▸ **EXERCISE OBJECTIVE**
In the records below, find each line that holds "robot" and return it.

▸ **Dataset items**
--- START ---

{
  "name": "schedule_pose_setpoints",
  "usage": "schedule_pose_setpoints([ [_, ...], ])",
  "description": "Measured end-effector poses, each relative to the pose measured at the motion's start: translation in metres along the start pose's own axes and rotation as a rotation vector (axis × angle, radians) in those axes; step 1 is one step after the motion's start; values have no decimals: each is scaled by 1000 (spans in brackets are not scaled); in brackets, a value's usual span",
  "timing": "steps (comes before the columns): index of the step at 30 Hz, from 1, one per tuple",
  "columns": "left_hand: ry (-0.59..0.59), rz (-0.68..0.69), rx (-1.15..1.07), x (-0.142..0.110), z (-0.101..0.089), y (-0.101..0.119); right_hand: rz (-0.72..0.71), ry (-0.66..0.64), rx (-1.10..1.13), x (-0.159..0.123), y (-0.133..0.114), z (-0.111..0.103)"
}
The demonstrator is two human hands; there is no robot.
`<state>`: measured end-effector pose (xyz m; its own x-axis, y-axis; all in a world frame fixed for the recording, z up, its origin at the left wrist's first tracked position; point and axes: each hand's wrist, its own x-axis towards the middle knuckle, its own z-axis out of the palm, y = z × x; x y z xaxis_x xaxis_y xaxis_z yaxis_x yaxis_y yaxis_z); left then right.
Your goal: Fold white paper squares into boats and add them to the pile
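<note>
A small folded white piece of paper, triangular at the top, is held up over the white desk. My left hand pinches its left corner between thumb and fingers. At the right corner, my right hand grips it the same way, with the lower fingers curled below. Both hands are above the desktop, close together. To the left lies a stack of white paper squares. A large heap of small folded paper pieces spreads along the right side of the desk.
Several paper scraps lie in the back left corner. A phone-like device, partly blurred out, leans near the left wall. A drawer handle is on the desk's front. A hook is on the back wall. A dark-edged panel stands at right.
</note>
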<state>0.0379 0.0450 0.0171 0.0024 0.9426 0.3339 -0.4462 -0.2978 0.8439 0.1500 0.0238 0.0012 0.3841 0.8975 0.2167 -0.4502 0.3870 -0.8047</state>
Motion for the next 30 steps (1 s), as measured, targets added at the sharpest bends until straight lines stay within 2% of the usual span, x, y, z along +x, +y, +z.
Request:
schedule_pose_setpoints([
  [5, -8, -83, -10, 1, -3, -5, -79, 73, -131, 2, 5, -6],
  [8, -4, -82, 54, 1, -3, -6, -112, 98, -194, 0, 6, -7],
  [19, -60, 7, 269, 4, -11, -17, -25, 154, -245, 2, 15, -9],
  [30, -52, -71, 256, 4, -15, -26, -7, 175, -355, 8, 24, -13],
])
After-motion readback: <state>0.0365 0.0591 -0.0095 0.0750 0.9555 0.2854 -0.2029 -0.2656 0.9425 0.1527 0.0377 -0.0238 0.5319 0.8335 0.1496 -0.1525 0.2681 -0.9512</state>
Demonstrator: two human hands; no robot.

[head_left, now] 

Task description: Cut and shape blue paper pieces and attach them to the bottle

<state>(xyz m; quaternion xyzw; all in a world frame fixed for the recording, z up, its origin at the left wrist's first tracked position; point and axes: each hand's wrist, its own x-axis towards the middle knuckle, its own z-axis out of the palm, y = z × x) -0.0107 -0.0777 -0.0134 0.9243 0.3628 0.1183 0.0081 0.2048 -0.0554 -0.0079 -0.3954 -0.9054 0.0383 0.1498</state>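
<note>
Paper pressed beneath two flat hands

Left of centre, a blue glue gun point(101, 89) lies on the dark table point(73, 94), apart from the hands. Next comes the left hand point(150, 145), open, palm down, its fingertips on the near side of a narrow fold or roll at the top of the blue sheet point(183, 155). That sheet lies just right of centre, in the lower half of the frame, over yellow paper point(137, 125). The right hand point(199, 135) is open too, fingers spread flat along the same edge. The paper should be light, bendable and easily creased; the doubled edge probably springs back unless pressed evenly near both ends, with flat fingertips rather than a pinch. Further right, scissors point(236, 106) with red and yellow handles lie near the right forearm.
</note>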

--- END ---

▸ **RESULT OF THE TASK**
The demonstrator is two human hands; there is no robot.
Demonstrator: two human hands; no robot.

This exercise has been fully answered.